Introduction to MariaDB and Sphinx

MariaDB is a drop-in replacement for MySQL, a very popular open source database server. What makes MySQL popular is its ease of use and deployment compared to other database servers such as PostgreSQL and ORACLE. The official MySQL reference manual states that:

“MySQL Server was originally developed to handle large databases much faster than existing solutions and has been successfully used in highly demanding production environments for several years. Although under constant development, MySQL Server today offers a rich and useful set of functions. Its connectivity, speed, and security make MySQL Server highly suited for accessing databases on the Internet.”

In 2009, ORACLE acquired Sun Microsystems, and with it MySQL AB, the company that has developed and maintained MySQL from the beginning. MySQL’s founder, Michael Monty, fearing that Oracle would close the MySQL codebase, created a fork of MySQL called MariaDB which has the same features and improved performance.

Integrated Library Systems (ILSes) mostly store their metadata/bibliographic description inside database servers to enable fast storage and retrieval. One of the problems when a database server stores a large number of documents is the speed of retrieval. For document retrieval, MariaDB has built-in full-text searching capability, but it comes with its own problem: it could only run on the MyISAM table type before MariaDB version 10.0 and the MyISAM table type comes with its own problems, because it is easily corrupted under some circumstances (http://dev.mysql.com/doc/refman/5.7/en/corrupted-myisam-tables.html). Scalability and performance are additional issues, especially when we deal with a high number of concurrent queries.

Sphinx Search Server (Sphinx) is a standalone product that provides fast full-text search capability for relational databases such as MariaDB, MySQL, PostgreSQL and any database that can be connected via ODBC such as MS SQL Server. Sphinx supports two query methods that integrate particularly well with MariaDB and MySQL. The first allows us to query an indexed MariaDB or MySQL instance directly and retrieve results indexed in Sphinx by setting up Sphinx’s MySQL Storage Engine (SphinxSE). The second lets us query the Sphinx server by connecting to it via the MariaDB or MySQL client library (libmysql version > 4.1 at minimum) and issuing queries using the SphinxQL syntax, a Sphinx-specific SQL dialect.

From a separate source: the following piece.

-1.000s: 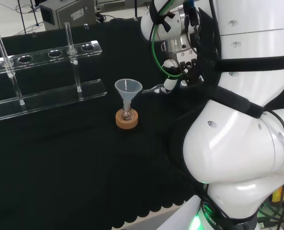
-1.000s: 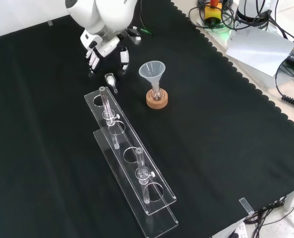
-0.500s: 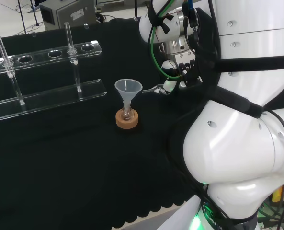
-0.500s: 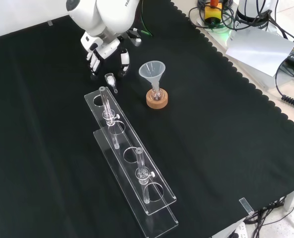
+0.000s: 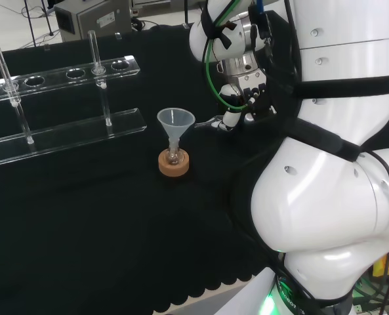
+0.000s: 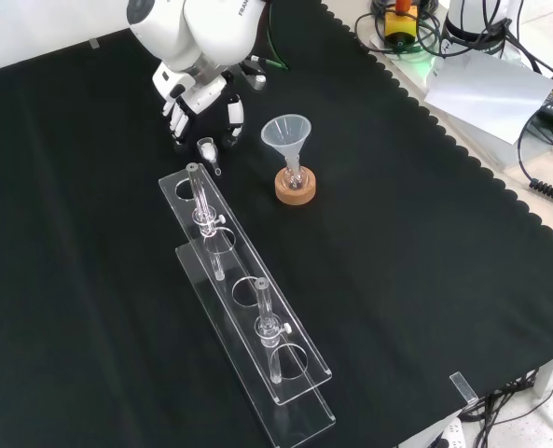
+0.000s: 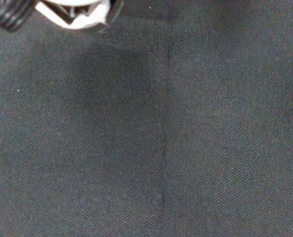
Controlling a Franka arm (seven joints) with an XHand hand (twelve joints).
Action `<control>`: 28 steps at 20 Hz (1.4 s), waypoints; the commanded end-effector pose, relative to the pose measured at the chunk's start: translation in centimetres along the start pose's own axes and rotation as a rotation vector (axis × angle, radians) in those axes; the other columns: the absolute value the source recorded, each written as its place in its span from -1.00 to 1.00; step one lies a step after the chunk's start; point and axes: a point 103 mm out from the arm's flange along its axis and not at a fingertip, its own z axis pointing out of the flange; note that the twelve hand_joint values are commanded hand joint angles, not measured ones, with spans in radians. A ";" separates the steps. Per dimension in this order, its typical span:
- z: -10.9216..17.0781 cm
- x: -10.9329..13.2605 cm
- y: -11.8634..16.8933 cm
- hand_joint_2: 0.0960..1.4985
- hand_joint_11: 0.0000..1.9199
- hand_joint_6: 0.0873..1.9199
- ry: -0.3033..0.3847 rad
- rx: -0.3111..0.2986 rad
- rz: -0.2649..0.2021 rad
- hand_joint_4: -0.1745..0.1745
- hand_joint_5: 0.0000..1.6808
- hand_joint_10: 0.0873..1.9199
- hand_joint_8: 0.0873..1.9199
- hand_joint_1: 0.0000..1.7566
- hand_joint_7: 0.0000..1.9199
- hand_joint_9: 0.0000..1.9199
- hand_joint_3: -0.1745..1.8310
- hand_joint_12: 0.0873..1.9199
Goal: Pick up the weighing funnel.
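The weighing funnel [image 6: 208, 151], a small clear scoop with a short stem, lies on the black cloth just above the rack's near end in the front view. The hand [image 6: 201, 93] hangs right over it, open, with its fingers [image 6: 177, 138] to the left of the piece and its thumb to the right, tips close to the cloth. In the head view the hand [image 5: 236, 113] sits just right of the weighing funnel [image 5: 213, 122]. The wrist view has black cloth and a blurred white part of the hand [image 7: 72, 12].
The big funnel [image 6: 286, 131] stands in a small flask on a cork ring [image 6: 295, 189], a short way right of the weighing funnel in the front view. A clear tube rack [image 6: 248, 308] with two glass tubes runs down the cloth toward the front.
The hand has come down and slightly toward the weighing funnel, so its fingertips now flank the piece. The weighing funnel has stayed put.
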 end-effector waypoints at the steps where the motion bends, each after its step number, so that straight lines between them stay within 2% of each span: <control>1: 0.2 0.1 0.4 -0.29 -0.64 -0.44 -0.006 -0.004 -0.001 -0.40 -0.45 -0.44 -0.32 0.03 -0.58 -0.31 -0.20 0.35; 16: 0.9 0.4 1.2 -0.29 -0.63 -0.38 -0.008 -0.007 -0.010 -0.34 -0.39 -0.44 -0.32 0.04 -0.58 -0.30 -0.18 0.35; 18: 0.9 0.6 1.2 -0.29 -0.63 -0.32 -0.013 -0.006 -0.006 -0.30 -0.35 -0.45 -0.32 0.05 -0.57 -0.30 -0.17 0.35; 21: 0.8 0.6 1.2 -0.25 -0.62 -0.18 -0.019 -0.009 0.003 -0.03 -0.11 -0.44 -0.32 0.05 -0.55 -0.27 -0.16 0.35; 22: 0.8 0.5 1.1 -0.14 -0.61 -0.11 -0.021 -0.014 0.006 0.36 0.03 -0.45 -0.32 0.10 -0.53 -0.26 -0.22 0.35; 23: 0.7 0.4 1.1 -0.09 -0.60 -0.06 -0.020 -0.020 0.008 0.66 0.14 -0.46 -0.33 0.15 -0.51 -0.24 -0.22 0.34; 24: 0.6 0.2 1.0 -0.08 -0.58 -0.01 -0.016 -0.027 0.008 0.83 0.20 -0.48 -0.34 0.17 -0.48 -0.21 -0.20 0.33; 26: 0.2 0.0 0.9 -0.09 -0.56 0.05 -0.014 -0.032 0.011 0.97 0.24 -0.50 -0.36 0.20 -0.45 -0.17 -0.14 0.32; 28: -0.5 -0.3 0.7 -0.09 -0.54 0.07 -0.007 -0.041 0.012 1.00 0.25 -0.50 -0.36 0.20 -0.44 -0.15 -0.12 0.32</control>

Note that the first method requires our indexed database to be MariaDB or MySQL, while the latter method only requires the client and can be used no matter what kind of database we index.

Some of Sphinx’s features are explained on its official website (http://sphinxsearch.com/docs/2.1.8/features.html) and make it very suitable for indexing large documents:

  1. Proven scalability up to billions of documents, terabytes of data, and thousands of queries per second;
  2. High search speed (up to 150-250 queries/sec per core against 1,000,000 documents, 1.2 GB of data);
  3. Supports boolean, phrase, word proximity and other types of queries;
  4. Supports stopwords;
  5. Supports stemming (stemmers for English, Russian, Czech and Arabic are built-in; and stemmers for French, Spanish, Portuguese, Italian, Romanian, German, Dutch, Swedish, Norwegian, Danish, Finnish, Hungarian, are available by building the third party libstemmer library);

From this author’s experience, Sphinx is easy to set up both as a standalone server and integrated with an existing MariaDB database installation, and it is also very fast. This article covers basic usage of Sphinx to index MariaDB database content. Its main focus is integrating Sphinx and MariaDB via SphinxSE, but it also demonstrates searching using SphinxQL as well as the Sphinx API. For the purpose of this article, the author will set up Sphinx, SphinxSE (the Sphinx storage engine of MariaDB) and MariaDB with this hardware and software configuration:

  • Operating system : CentOS 6.4 64 bit GNU/Linux with latest update
  • Database server : MariaDB 5.5.37 with Sphinx plugin
  • Sphinx server : Sphinx 2.1.8
  • Processor : Intel Core i7 3770
  • Memory : 8 GB
  • Drive : 30GB SSD

Sphinx Compared to Other Search Engine Servers

Compared to other digital content indexing solutions such as Solr or ElasticSearch, which are more web services-oriented, Sphinx was specially designed to integrate well with SQL database servers, and to be easily accessed by scripting languages. As such, Sphinx is very suitable for those who already have existing digital content inside database servers such as MariaDB, PostgreSQL, MS SQL, etc. and want the content to be indexed for fast retrieval without having to convert to another format first. Sphinx has very good indexing and retrieval speed; from this author’s experience Sphinx can index approximately 86,200 documents in under 20 seconds.

MariaDB Setup

Setting up MariaDB to work with Sphinx is straightforward and relatively easy. To use Sphinx in MariaDB, we should have MariaDB version 5.2.2 at the minimum and also SphinxSE engine installed in the MariaDB server. The author uses the CentOS operating system. To install MariaDB, open the Terminal program and issue this command as root:


# yum install MariaDB-server MariaDB-client
# service MariaDB start

Before executing the above command we must make sure that MariaDB has been added to the yum repository, or else yum won’t install anything. More on how to setup MariaDB on CentOS/RedHat/Fedora can be found at https://mariadb.com/kb/en/installing-mariadb-with-yum/.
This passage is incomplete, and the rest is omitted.